The prison is situated on a small road, off the main drag out to the south coast. It’s not announced, particularly: you could walk past it – between a tyre shop and a housing estate – and not really know it was there. But it is. There are a few of us on the visit, including Radio 1’s Scott Mills, who’s an ambassador for the PRA. We trot up to the entrance: an office, behind reinforced glass, where we show ID and hand over our mobile phones, keys and other odd items, such as chewing gum (in case it’s used to make an impression of a key). We progress through the prison slowly, in a group, moving between doors that are locked behind us before the one in front is unlocked. The sky seems very far away. Everyone who works in a prison makes jokes, and you know why, when you’re there.
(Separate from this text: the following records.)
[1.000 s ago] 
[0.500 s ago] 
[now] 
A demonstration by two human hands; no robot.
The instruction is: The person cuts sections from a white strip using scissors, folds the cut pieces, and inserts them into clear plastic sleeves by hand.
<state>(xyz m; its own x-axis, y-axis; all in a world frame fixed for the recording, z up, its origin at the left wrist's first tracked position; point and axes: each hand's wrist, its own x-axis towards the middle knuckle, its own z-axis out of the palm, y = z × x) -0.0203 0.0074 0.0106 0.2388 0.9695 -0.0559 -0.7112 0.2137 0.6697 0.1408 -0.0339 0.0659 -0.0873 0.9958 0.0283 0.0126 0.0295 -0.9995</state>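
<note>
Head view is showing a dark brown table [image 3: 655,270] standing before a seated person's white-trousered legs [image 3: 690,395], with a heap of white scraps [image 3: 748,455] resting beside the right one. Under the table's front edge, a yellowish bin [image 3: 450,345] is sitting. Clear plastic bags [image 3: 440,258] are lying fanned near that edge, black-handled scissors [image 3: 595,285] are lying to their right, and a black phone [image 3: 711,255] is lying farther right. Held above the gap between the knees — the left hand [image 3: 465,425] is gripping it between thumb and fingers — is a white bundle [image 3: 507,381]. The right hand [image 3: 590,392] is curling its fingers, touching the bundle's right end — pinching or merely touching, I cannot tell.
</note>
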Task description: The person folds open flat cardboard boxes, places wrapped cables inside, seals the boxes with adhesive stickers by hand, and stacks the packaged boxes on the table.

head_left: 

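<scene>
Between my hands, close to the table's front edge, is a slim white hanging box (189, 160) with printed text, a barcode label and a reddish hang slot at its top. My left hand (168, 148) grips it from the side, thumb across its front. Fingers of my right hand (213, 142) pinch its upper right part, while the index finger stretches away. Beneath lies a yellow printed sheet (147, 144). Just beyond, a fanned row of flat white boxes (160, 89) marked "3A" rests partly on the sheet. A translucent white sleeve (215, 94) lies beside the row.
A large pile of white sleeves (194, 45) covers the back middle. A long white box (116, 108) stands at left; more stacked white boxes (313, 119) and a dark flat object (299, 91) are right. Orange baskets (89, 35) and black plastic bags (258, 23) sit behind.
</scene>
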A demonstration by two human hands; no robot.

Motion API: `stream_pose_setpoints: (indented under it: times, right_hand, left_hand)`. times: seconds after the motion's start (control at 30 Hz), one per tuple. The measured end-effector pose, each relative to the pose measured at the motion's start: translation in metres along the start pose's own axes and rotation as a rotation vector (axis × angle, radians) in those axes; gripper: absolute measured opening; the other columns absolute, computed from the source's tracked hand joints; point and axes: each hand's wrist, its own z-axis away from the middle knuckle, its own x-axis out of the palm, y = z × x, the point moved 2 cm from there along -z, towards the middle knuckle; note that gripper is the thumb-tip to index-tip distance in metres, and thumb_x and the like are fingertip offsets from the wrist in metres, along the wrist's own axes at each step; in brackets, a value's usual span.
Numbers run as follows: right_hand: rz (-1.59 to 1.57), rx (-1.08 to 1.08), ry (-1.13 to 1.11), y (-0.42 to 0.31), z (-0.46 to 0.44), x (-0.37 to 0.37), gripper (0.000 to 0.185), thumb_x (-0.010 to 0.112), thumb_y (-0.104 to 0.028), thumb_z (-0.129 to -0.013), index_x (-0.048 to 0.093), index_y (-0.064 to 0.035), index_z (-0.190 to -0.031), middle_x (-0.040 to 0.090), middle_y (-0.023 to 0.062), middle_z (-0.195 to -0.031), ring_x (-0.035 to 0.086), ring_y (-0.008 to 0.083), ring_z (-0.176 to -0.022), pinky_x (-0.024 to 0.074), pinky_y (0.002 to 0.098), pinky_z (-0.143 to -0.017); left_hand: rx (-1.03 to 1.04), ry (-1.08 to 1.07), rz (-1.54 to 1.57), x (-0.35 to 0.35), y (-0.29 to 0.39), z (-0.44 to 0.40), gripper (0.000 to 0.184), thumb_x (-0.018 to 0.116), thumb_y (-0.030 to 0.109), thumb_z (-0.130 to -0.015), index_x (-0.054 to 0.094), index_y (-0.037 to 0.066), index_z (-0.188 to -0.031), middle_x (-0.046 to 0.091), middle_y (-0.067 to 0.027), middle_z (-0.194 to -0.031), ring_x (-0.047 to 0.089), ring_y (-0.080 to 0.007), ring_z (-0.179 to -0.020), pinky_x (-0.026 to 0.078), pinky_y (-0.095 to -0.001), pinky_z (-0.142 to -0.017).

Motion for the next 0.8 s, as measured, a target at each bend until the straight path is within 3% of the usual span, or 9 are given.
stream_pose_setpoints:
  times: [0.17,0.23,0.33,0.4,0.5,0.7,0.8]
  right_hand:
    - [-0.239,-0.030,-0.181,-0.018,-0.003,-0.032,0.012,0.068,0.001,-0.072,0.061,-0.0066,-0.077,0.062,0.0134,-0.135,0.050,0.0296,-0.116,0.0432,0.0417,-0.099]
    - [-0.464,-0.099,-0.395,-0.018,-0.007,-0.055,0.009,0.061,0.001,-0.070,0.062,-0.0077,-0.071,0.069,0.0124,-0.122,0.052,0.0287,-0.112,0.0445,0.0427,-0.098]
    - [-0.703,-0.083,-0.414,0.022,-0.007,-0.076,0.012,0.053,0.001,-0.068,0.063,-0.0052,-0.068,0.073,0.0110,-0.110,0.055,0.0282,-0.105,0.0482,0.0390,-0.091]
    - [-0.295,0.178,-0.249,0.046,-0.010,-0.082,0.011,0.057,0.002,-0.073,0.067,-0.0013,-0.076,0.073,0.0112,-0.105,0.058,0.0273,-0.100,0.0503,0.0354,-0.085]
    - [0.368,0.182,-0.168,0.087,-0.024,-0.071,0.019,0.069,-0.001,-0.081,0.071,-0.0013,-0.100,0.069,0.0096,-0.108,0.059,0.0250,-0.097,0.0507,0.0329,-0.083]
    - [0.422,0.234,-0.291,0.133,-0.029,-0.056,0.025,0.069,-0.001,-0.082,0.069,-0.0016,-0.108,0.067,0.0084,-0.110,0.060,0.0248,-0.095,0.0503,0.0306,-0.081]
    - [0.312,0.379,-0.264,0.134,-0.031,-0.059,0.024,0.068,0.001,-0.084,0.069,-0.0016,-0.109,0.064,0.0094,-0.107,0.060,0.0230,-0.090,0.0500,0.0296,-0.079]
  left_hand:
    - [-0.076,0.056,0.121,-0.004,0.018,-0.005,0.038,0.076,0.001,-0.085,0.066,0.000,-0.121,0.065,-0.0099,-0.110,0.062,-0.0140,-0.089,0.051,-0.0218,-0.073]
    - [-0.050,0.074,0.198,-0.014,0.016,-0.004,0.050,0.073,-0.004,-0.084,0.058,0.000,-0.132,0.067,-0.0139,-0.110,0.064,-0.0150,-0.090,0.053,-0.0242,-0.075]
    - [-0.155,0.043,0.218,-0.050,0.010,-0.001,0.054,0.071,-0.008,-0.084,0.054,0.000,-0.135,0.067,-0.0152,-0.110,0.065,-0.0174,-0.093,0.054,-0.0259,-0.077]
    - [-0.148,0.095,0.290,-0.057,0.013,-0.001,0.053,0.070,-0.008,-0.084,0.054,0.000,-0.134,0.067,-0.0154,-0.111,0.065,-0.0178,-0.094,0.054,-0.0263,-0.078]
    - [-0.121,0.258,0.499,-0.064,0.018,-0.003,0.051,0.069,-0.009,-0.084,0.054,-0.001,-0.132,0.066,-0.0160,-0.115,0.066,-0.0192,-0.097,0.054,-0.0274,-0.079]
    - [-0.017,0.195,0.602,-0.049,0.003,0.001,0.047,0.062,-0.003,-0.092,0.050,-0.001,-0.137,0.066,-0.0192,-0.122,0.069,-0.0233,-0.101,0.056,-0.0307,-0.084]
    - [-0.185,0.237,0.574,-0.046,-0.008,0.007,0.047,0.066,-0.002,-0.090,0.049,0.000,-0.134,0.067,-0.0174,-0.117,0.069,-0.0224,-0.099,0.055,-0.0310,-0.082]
Brixton has a mixed reputation. For many years, it was a Category B prison, just one security level down from the A set-up for those deemed truly dangerous. In 2012, it was changed to a prison for Category C and D prisoners; essentially, those with short sentences for non-violent crimes or those who have served their time and are on their last few months before going back outside. There are some prisoners on ROTL (release on temporary licence: they do voluntary work outside prison) and others are allowed to fraternise outside their cells for as long as 18 hours a day.

What’s good about Brixton is its several imaginative rehabilitation schemes. There’s Bad Boys bakery, where prisoners learn to make bread and cakes (Bad Boys produce is sold all over London). There’s The Clink, a restaurant where outsiders can book and eat a meal, prepared and served by prisoners. The prison has strong links to Bounce Back, a post-prison service where ex-prisoners learn painting and decorating skills (I’ve used them, I recommend). There is National Prison Radio.

The prison has plenty of problems, however. A 2015 independent report noted that most of its Cat C prisoners have access to “education or purposeful activity for only two or three hours a day”. During 2015, the staffing situation was “desperate”: “inadequate to ensure the humane treatment of prisoners”.